Oviduct - Inflammation
In NTP studies, there are five standard categories of inflammation: acute, suppurative, chronic, chronic active, and granulomatous. In acute inflammation ( Figure 1 , Figure 2 and Figure 3 ), the predominant infiltrating cell is the neutrophil, though fewer macrophages and lymphocytes may also be present. There may also be evidence of edema or hyperemia. The neutrophil is also the predominant infiltrating cell type in suppurative inflammation, but they are aggregated, and many of them are degenerate (suppurative exudate). Cell debris, both from the resident cell populations and from infiltrating leukocytes, and proteinaceous fluid containing fibrin, fewer macrophages, occasional lymphocytes or plasma cells, and, possibly, an infectious agent may also be present in within the exudate. Grossly, these lesions would be characterized by the presence of pus. The tissue surrounding the exudate may contain fibroblasts, fibrous connective tissue, and mixed inflammatory cells, depending on the chronicity of the lesion. Abscesses are diagnosed histologically as suppurative inflammation. Lymphocytes predominate in chronic inflammation. Lymphocytes also predominate in chronic active inflammation, but there are also a significant number of neutrophils. Both lesions may contain macrophages. Granulomatous inflammation is another form of chronic inflammation, but this diagnosis requires the presence of a significant number of aggregated, large, activated macrophages, epithelioid macrophages, or multinucleated giant cells. Inflammation is differentiated from cellular infiltrates by the presence of other changes, such as edema, hemorrhage, degeneration, necrosis, or other evidence of tissue damage.
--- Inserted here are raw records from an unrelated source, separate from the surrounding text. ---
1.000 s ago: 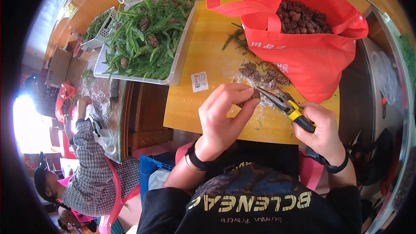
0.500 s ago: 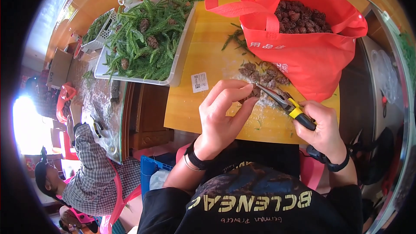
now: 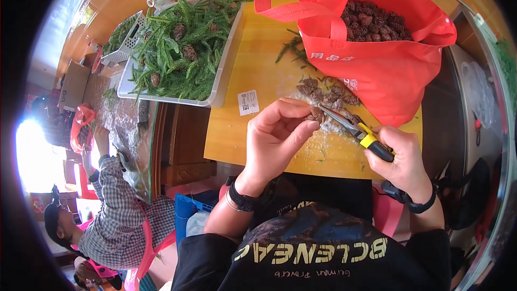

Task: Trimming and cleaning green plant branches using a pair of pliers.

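Between the thumb and fingers of my left hand [image 3: 277,134] is a small brown pine cone [image 3: 315,115], partly covered by the fingertips. My right hand [image 3: 397,153] is wrapped round the yellow and black handles of a pair of pliers [image 3: 350,126]. The metal jaws point left and reach the pine cone at my left fingertips; whether they grip it I cannot tell. Just beyond the jaws, several loose pine cones [image 3: 331,94] lie on the yellow table [image 3: 258,48] among pale crumbs.
A red bag [image 3: 377,75] full of dark pine cones stands at the back right. At the back left is a white tray [image 3: 222,78] heaped with green fir sprigs and cones. A small white label [image 3: 248,102] lies between. A person in a checked shirt [image 3: 116,215] sits far left.
My left hand has turned slightly, its fingers curling in more around the pine cone. The right hand and pliers are almost unmoved. The other person's arm has shifted a little.
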Available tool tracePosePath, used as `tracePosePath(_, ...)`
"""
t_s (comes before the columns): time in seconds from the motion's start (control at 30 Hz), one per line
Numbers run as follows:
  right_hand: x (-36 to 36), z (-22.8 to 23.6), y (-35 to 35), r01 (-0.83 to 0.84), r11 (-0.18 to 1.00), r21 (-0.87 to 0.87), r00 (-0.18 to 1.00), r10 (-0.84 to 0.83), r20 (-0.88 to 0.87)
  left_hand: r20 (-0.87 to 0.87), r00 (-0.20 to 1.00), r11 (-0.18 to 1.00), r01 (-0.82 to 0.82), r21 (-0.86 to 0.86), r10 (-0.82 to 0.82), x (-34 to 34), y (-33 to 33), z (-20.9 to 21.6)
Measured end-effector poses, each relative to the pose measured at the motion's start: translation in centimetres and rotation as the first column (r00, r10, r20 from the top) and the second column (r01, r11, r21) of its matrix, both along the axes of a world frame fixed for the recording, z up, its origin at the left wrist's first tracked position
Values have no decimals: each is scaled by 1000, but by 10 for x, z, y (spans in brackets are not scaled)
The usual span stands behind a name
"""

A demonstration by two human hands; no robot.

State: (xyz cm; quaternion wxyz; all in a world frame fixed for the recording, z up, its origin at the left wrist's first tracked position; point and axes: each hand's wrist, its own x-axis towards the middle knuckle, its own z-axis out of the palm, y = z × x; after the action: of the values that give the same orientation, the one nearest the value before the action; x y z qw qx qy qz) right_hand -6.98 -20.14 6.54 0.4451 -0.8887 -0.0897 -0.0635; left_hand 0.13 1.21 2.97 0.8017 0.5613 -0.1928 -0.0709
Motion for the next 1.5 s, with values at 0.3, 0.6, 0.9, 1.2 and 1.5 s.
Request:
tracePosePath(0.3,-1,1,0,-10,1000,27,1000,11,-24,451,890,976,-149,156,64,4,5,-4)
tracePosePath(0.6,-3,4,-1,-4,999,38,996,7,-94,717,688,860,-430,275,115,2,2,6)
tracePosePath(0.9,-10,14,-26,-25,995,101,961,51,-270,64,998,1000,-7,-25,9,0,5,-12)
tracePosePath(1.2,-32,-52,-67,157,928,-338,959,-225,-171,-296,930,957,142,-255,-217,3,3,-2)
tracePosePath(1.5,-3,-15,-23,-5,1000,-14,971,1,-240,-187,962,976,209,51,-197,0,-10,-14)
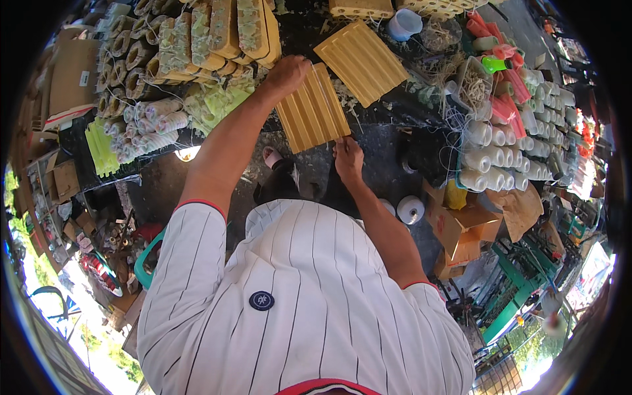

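A crowded outdoor stall fills the frame, with a dark bench (388,141) running across the upper half, littered with straw-like scraps. At centre top lies a yellow ribbed panel (311,108), tilted, its grooves running up and down the picture. The left hand (287,72) rests on the panel's upper left corner, fingers curled over the edge so that it presses or grips there; how firmly cannot be told. The right hand (347,157) is at the panel's lower right corner, fingers pinched together on or just at the edge, apparently on a thin strand, though that is too fine to make out.

A second yellow panel (361,60) lies just to the upper right, close beside the first. Upper left holds stacks of green-and-yellow blocks (217,33) and rolls of striped cord (153,122). At right are rows of white thread spools (490,158), an open cardboard box (461,227) and one white spool (410,209) on the ground.

To handle the panel well, it seems wise to keep the upper hand planted as an anchor while the lower works along the edge, and to move parallel to the grooves so the piece does not skid into its neighbour.
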Motion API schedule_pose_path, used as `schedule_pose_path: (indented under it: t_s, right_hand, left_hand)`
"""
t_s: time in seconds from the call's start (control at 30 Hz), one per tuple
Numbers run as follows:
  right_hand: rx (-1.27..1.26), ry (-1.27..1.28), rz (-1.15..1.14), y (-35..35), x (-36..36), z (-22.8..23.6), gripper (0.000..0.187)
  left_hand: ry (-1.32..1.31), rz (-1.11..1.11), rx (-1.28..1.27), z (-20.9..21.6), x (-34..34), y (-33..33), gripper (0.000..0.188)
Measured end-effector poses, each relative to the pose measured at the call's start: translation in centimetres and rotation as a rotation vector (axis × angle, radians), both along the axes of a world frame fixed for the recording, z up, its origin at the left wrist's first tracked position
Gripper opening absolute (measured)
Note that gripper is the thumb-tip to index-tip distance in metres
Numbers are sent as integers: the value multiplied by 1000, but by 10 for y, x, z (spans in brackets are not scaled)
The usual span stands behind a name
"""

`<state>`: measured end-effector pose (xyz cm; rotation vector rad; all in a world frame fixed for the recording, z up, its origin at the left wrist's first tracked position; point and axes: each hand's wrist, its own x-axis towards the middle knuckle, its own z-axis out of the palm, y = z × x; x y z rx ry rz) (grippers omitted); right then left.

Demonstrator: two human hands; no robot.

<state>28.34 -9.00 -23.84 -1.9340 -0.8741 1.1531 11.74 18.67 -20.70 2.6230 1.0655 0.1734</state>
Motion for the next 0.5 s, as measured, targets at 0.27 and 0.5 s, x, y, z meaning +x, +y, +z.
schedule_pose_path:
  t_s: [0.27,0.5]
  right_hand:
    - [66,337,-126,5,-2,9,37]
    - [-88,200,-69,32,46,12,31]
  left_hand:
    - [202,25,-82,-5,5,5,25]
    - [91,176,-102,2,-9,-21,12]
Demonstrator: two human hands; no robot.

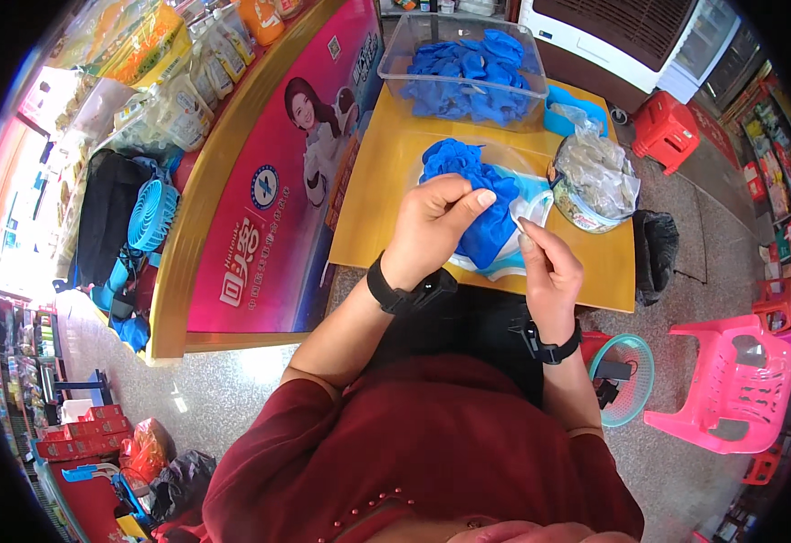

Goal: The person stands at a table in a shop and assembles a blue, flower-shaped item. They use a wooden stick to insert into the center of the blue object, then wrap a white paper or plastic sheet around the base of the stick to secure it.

Inflammatory diseases of the oviducts usually represent an ascending infection from the uterus. A variety of bacterial organisms may cause these infections, but infectious diseases of rodents are now rare. The oviducts, like the uterus, are probably more susceptible to infections in pregnancy or the luteal phase of the estrus cycle. Mycoplasma pulmonis is associated with chronic genital disease, and a purulent oophoritis and salpingitis are the major lesions in the reproductive tract.
recommendation:Oviduct - Inflammation should be diagnosed and graded whenever present. The type of inflammation should be indicated in the diagnosis by use of a qualifier. Lesions secondary to inflammation, such as necrosis, hemorrhage, and edema, should not be diagnosed separately unless warranted by severity but should be described in the pathology narrative. If the inflammation is secondary to another lesions (e.g., necrosis or neoplasia), it should not be diagnosed separately unless warranted by severity, but it should be described in the narrative as a component of the primary lesion.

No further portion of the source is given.